──────── The data ────────
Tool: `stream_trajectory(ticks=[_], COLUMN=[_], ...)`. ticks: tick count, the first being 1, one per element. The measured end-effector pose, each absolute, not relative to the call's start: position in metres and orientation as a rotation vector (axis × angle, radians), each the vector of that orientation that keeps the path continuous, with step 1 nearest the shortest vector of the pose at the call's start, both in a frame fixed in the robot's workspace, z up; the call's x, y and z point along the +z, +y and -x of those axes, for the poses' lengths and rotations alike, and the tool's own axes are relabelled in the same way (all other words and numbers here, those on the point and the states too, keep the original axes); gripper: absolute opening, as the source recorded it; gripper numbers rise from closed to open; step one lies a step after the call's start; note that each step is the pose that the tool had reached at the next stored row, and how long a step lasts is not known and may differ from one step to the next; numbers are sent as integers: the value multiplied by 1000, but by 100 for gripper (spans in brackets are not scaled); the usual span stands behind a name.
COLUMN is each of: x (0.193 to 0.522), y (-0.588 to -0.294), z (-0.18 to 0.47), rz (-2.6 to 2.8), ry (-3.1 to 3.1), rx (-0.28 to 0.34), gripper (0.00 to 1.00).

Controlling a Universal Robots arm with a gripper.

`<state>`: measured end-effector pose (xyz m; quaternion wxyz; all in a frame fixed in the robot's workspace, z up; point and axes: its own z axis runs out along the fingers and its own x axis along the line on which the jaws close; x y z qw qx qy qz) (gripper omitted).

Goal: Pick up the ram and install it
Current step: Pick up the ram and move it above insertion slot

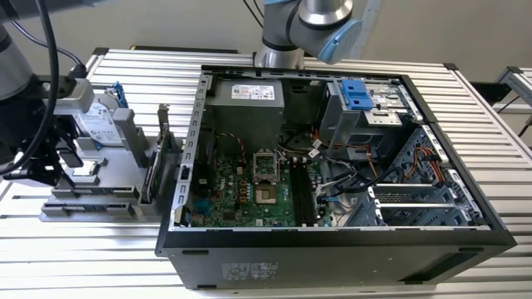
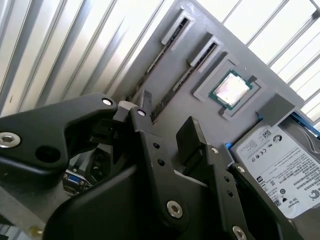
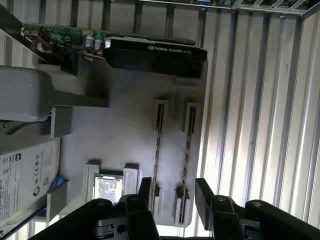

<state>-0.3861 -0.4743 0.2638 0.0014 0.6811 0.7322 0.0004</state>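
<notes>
Edge-up in the gray holder (image 3: 125,125), the ram (image 3: 188,150) is flanked by open ribbed surface (image 3: 260,100); the hand (image 3: 173,195) is held over it, fingers (image 3: 204,192) spread, empty.

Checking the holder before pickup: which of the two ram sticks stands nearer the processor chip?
The ram stick in the slot beside the processor chip; the other stick stands one slot farther off.

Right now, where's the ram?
The ram stands on edge in the grey fixture, beside the processor chip, to the exterior view's left of the computer case; the open gripper hovers over it.
</notes>
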Motion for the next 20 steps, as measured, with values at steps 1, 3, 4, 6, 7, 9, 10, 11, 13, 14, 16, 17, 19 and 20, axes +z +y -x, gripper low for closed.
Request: stream_trajectory(ticks=[1, 3, 4, 6, 7, 9, 10, 11, 13, 14, 16, 17, 19, 20], x=[263, 261, 260, 258, 257, 256, 255, 254, 252, 252, 250, 250, 249, 248], y=[-474, -475, -475, -475, -475, -476, -476, -476, -477, -477, -478, -478, -478, -478], z=[386, 386, 386, 386, 386, 386, 386, 386, 386, 386, 386, 386, 386, 386], rz=[-2138, -2138, -2139, -2139, -2139, -2139, -2139, -2139, -2139, -2139, -2139, -2139, -2140, -2140], ry=[2298, 2299, 2299, 2299, 2299, 2299, 2299, 2299, 2300, 2300, 2300, 2300, 2300, 2300], rx=[1, 0, 0, 0, 0, -1, -1, -1, -2, -2, -2, -2, -3, -3], gripper=[100, 100, 100, 100, 100, 100, 100, 100, 100, 100, 100, 100, 100, 100])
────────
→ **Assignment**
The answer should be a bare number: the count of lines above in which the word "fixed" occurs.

→ **Result for this exercise**
2